* Work to be completed *
Would you transcribe the listing that follows, character for character, and omit its images?

* Data below *

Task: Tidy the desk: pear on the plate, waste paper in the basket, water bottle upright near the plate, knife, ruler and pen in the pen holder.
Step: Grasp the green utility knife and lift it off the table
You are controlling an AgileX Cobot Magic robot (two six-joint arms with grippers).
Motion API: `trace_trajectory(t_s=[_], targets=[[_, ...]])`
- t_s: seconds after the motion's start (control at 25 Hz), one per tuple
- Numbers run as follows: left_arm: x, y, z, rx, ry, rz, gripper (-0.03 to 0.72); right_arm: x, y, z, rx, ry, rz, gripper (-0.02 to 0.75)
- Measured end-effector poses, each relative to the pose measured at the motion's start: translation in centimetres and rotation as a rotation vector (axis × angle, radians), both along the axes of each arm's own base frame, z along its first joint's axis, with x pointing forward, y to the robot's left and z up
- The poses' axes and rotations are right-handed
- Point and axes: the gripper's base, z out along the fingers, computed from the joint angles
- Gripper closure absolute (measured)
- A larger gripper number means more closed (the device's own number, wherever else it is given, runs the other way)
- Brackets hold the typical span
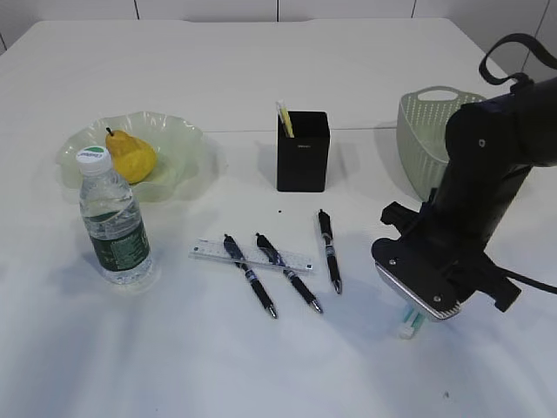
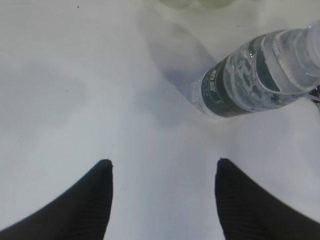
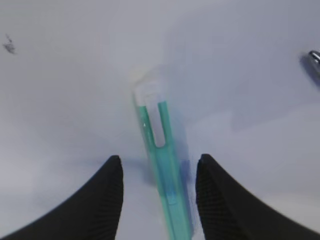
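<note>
Right end effector (image 3: pixel 157 172) at near right of table (image 1: pixel 261 78), black fingers (image 3: pixel 105 195) parted on either side of a teal, translucent, clip-capped knife (image 3: pixel 162 170) lying flat on the white surface; contact between fingers and knife not discernible. Knife tip also showing beneath the arm in the exterior view (image 1: pixel 411 324). Left end effector (image 2: pixel 162 195) open and empty, hovering over bare table just short of the water bottle (image 2: pixel 255 75).

Water bottle (image 1: pixel 113 218) upright at front left, just in front of the plate (image 1: pixel 178 131); pear (image 1: pixel 130 155) resting on the plate, stem up. Ruler (image 1: pixel 252 255) flat at centre, with two pens (image 1: pixel 251 275) (image 1: pixel 289 273) lying across it and a third pen (image 1: pixel 329 251) just to its right, apart. Pen holder (image 1: pixel 303 152) standing behind the pens, a yellow item (image 1: pixel 285 119) protruding from its left corner. Basket (image 1: pixel 426 131) at rear right, partly hidden by the right arm (image 1: pixel 487 174).
</note>
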Motion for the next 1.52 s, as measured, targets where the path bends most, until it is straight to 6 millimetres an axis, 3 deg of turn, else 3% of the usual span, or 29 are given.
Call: trace_trajectory(t_s=[0.4,1.04,1.4,1.52], targets=[[0.0,0.0,0.0,0.000,-0.004,0.001,0.232,0.7,0.3,-1.4,0.014,-0.026,0.016,0.382],[0.2,0.1,0.1,0.004,-0.029,0.008,0.232,0.8,0.2,-1.9,-0.006,-0.021,0.047,0.386],[0.2,0.1,0.1,0.004,-0.031,0.008,0.232,-1.7,-0.8,-1.8,-0.028,-0.004,0.048,0.425],[0.2,0.1,0.1,0.004,-0.031,0.008,0.232,-1.3,-0.7,-1.6,-0.007,-0.076,0.057,0.425]])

* Problem solution *
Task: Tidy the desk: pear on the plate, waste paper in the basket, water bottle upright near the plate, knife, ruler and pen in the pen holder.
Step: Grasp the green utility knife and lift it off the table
You are controlling an AgileX Cobot Magic robot (two six-joint arms with grippers).
Motion API: `trace_trajectory(t_s=[_], targets=[[_, ...]])`
- t_s: seconds after the motion's start (control at 25 Hz), one per tuple
- Numbers run as follows: left_arm: x, y, z, rx, ry, rz, gripper (-0.03 to 0.72); right_arm: x, y, z, rx, ry, rz, gripper (-0.02 to 0.75)
- Measured end-effector poses, each relative to the pose measured at the motion's start: translation in centimetres and rotation as a rotation vector (axis × angle, radians), both along the axes of each arm's own base frame, z along its first joint's axis, with x pointing forward, y to the robot's left and z up
- The poses' axes and rotations are right-handed
- Point and axes: the gripper's base, z out along the fingers, computed from the joint angles
- Gripper closure absolute (measured)
- A larger gripper number means more closed (the device's own number, wherever else it is given, runs the other way)
- Brackets hold the typical span
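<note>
Right end effector (image 3: pixel 157 172) at near right of table (image 1: pixel 261 78), black fingers (image 3: pixel 105 195) parted on either side of a teal, translucent, clip-capped knife (image 3: pixel 162 170) lying flat on the white surface; contact between fingers and knife not discernible. Knife tip also showing beneath the arm in the exterior view (image 1: pixel 411 324). Left end effector (image 2: pixel 162 195) open and empty, hovering over bare table just short of the water bottle (image 2: pixel 255 75).

Water bottle (image 1: pixel 113 218) upright at front left, just in front of the plate (image 1: pixel 178 131); pear (image 1: pixel 130 155) resting on the plate, stem up. Ruler (image 1: pixel 252 255) flat at centre, with two pens (image 1: pixel 251 275) (image 1: pixel 289 273) lying across it and a third pen (image 1: pixel 329 251) just to its right, apart. Pen holder (image 1: pixel 303 152) standing behind the pens, a yellow item (image 1: pixel 285 119) protruding from its left corner. Basket (image 1: pixel 426 131) at rear right, partly hidden by the right arm (image 1: pixel 487 174).
</note>
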Motion for the next 1.52 s, as measured, targets where the path bends most, until it is straight to 6 millimetres an axis, 3 deg of turn, else 3% of the usual span, or 29 are given.
Call: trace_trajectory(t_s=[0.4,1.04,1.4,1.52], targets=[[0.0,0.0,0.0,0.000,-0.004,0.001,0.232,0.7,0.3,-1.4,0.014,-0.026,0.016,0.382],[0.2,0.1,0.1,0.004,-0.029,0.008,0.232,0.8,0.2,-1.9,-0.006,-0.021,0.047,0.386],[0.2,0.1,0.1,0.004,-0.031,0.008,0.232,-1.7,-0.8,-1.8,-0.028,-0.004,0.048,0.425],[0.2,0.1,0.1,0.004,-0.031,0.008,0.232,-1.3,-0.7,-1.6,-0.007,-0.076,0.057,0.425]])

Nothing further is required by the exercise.